Additional notes: The parallels one can make between universities and prisons may seem far-fetched for those who have never experiences the institutional violence of both, particularly how administrators and even “colleagues” participate in the surveillance and disciplining of those who try to “rock the boat” of an institution that is complicit in interconnected systems of domination and exploitation. Take, for instance, the numerous attacks on Palestinian and Pro-Palestine scholars, students, and staff. As Rodriguez reminds us, administrators who suspend and fire the most radically committed intellectuals resemble colonial and neocolonial administrators in the way they manage, surveil, and repress dissident and militant subjects.
As Maya Wind reveals in her book Towers of Ivory and Steel, Israeli universities are run by administrators who have direct ties to the military and who previously served in the IDF in some capacity. These links are not solely symbolic but material. Entire programs cater to the IDF and weapon manufacturers. Israeli universities are not passively supporting colonial domination and dispossession but are also providing the material resources to annihilate the Palestinian people.
This is searing and necessary. It lays bare what many of us who come from movements and then worked to navigate movement and academic spaces have long known—the university is not a site of liberation but a site of colonial capture and part and parcel of the carceral regime.
The academe disciplines and punishes dissent, commodifies resistance, and rewards those who turn insurgent histories into citations rather than solidarity. Rodriguez’s critique is not just about hypocrisy; it is about infrastructure—specifically, the role of the university in materially reproducing colonial, racial-capitalist, and imperial violence.
Moreover, social movement scholars often use extractive and colonial research methods to research movements and their actors.
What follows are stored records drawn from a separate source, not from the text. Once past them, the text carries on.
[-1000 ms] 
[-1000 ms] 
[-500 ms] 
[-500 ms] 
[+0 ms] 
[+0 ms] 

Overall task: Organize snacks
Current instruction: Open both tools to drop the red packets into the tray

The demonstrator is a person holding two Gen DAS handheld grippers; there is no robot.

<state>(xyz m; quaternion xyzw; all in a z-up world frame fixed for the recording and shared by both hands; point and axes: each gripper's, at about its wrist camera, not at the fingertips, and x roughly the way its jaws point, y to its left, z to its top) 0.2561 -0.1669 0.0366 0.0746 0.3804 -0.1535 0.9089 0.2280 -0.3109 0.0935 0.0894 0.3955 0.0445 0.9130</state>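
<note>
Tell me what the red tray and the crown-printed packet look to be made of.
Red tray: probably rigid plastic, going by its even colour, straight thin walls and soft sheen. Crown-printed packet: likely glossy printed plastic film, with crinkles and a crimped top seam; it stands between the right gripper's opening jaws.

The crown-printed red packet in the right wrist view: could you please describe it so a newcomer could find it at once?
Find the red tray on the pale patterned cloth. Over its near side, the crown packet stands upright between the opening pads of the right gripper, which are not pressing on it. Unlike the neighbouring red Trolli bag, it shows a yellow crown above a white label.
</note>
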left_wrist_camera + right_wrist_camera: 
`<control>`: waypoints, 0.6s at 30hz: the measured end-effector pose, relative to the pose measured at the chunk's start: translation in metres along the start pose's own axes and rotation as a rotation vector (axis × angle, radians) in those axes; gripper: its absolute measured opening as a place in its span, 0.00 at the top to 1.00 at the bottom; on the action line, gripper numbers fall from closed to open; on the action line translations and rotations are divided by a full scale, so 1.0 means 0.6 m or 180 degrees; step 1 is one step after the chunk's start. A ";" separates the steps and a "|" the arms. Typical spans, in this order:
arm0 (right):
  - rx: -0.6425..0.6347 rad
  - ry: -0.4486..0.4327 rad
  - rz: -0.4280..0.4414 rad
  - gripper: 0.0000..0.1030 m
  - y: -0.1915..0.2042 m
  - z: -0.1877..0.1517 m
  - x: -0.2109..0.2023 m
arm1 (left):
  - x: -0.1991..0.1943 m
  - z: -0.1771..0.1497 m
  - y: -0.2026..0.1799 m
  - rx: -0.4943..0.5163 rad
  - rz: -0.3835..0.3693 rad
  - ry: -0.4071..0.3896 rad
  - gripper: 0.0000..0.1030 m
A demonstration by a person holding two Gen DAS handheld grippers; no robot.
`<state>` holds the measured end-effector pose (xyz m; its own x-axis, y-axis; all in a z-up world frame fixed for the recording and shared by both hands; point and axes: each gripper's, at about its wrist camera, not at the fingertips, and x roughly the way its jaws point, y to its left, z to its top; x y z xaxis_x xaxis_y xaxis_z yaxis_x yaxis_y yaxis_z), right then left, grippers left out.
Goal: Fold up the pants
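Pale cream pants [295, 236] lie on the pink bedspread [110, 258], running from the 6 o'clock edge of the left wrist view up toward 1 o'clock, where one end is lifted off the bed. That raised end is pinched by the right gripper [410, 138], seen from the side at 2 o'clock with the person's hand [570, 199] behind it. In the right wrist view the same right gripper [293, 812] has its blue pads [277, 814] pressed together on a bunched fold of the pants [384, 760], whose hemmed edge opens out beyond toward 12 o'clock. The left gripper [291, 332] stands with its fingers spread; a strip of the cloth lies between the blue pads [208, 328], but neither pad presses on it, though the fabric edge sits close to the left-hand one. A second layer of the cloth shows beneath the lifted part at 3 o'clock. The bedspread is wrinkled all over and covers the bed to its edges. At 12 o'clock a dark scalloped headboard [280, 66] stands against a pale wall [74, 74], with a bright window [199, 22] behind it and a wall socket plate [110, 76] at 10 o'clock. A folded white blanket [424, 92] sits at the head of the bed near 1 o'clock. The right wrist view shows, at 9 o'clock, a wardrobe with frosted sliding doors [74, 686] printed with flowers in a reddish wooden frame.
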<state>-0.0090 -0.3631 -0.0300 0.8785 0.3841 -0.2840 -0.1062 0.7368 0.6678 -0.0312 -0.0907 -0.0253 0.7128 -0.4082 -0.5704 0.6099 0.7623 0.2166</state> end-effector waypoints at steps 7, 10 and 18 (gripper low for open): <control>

The post forces everyone to reckon with the politics of complicity masked as critique. It raises many questions, one of the most crucial being: What happens when the people who theorize liberation are invested in the very systems that make it impossible?
Academics rarely, if ever, take risks. They do not collaborate with movements, build with them, or divest from the institutional violence they critique for careerist goals. This means they are not neutral—they are counterinsurgents themselves.
Keep publishing these posts! This is phenomenal. I’m happy to have upgraded to a paid subscriber today to support your efforts to raise money for Gaza.